- TASK PROMPT:
Return all of the data verbatim, dropping any picture.

- RECORDED DATA:
----

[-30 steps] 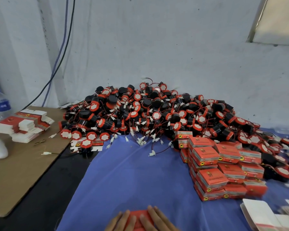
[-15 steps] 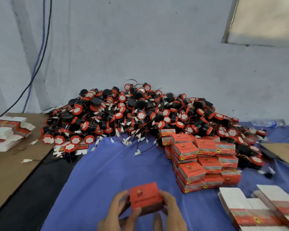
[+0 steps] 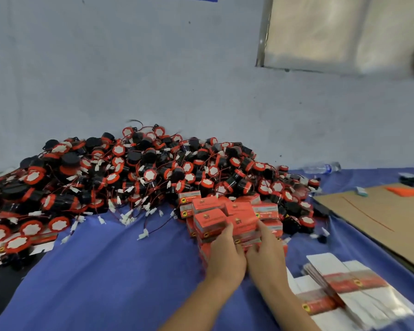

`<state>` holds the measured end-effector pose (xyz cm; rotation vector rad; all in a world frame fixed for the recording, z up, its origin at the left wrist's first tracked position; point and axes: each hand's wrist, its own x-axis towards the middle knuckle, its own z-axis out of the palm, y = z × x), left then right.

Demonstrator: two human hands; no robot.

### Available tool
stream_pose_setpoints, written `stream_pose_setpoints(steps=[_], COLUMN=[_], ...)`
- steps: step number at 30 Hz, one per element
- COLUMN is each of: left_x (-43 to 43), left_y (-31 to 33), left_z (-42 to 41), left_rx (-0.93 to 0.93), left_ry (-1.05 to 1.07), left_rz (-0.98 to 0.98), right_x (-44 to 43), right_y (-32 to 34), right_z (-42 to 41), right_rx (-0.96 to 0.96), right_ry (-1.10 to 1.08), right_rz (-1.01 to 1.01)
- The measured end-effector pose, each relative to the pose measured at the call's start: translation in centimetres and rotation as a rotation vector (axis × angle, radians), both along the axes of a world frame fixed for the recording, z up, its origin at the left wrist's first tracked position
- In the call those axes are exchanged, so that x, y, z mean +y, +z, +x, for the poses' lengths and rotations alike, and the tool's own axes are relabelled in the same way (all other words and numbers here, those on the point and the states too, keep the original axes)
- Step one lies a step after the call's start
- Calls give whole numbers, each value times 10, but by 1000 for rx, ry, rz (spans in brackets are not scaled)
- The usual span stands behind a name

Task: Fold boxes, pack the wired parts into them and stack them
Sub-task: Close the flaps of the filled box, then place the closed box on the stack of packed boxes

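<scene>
When checked against view 0.5 s back, found closed red box carried from near front edge of cloth-covered table, approx. centre, forward to stack of packed boxes at mid-table, right of centre. Held from both sides: left hand with fingers curled on its left face, right hand with fingers curled on its right face; narrow grip, box-wide. Cannot confirm, owing to blur, whether already resting on stack or just above it.

Judged: fold and pack steps done for this unit; stacking step in hand, nearly complete. Release and squaring-up pending.

Also noted: heap of wired parts along back edge, left to centre, butting against rear of stack; qty unpacked large, so task overall far from finished. Stock of flat box blanks at front right corner, just beside right forearm; presumably next pick. Cardboard sheet along right edge; water bottle lying at back edge, right.

Risk: stack uneven, rows not flush; careless release liable to tip top tier.
</scene>
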<state>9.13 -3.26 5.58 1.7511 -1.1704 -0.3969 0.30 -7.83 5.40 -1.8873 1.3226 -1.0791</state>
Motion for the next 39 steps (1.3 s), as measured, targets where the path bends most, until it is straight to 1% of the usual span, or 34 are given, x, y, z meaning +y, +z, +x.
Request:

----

- REPLY TO THE EXERCISE:
[-30 steps] 
[-15 steps] 
[+0 steps] 

`<state>` holds the measured end-effector pose (xyz cm; rotation vector rad; all in a world frame fixed for the recording, z up, its origin at the left wrist's first tracked position; point and axes: each hand's wrist, its own x-axis towards the middle knuckle, its own z-axis out of the palm, y = z × x), left then right.

Demonstrator: two human hands; no robot.

### Available tool
stream_pose_setpoints, written `stream_pose_setpoints(steps=[_], COLUMN=[_], ...)`
- steps: step number at 30 Hz, one per element
- COLUMN is each of: left_x (-43 to 43), left_y (-31 to 33), left_z (-42 to 41), left_rx (-0.93 to 0.93), left_ry (-1.05 to 1.07), left_rz (-0.98 to 0.98), right_x (-44 to 43), right_y (-32 to 34), right_z (-42 to 41), right_rx (-0.96 to 0.96), right_ry (-1.10 to 1.08), right_rz (-1.01 to 1.01)
- The measured end-effector pose, each relative to the pose measured at the call's start: translation in centimetres and rotation as a rotation vector (axis × angle, radians), both along the axes of a world frame fixed for the recording, z up, its origin at the left wrist's first tracked position
- In the call those axes are exchanged, so that x, y, z mean +y, +z, +x, for the poses' lengths and rotations alike, and the tool's own axes are relabelled in the same way (all other words and numbers here, those on the point and the states too, keep the original axes)
- Step one lies a step after the call's start
- Calls give whole numbers, each value times 10, but by 1000 for rx, ry, rz (spans in brackets are not scaled)
- The usual span stands behind a name

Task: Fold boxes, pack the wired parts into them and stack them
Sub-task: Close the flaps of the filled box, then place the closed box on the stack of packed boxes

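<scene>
When checked against view 0.5 s back, found closed red box carried from near front edge of cloth-covered table, approx. centre, forward to stack of packed boxes at mid-table, right of centre. Held from both sides: left hand with fingers curled on its left face, right hand with fingers curled on its right face; narrow grip, box-wide. Cannot confirm, owing to blur, whether already resting on stack or just above it.

Judged: fold and pack steps done for this unit; stacking step in hand, nearly complete. Release and squaring-up pending.

Also noted: heap of wired parts along back edge, left to centre, butting against rear of stack; qty unpacked large, so task overall far from finished. Stock of flat box blanks at front right corner, just beside right forearm; presumably next pick. Cardboard sheet along right edge; water bottle lying at back edge, right.

Risk: stack uneven, rows not flush; careless release liable to tip top tier.
</scene>
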<state>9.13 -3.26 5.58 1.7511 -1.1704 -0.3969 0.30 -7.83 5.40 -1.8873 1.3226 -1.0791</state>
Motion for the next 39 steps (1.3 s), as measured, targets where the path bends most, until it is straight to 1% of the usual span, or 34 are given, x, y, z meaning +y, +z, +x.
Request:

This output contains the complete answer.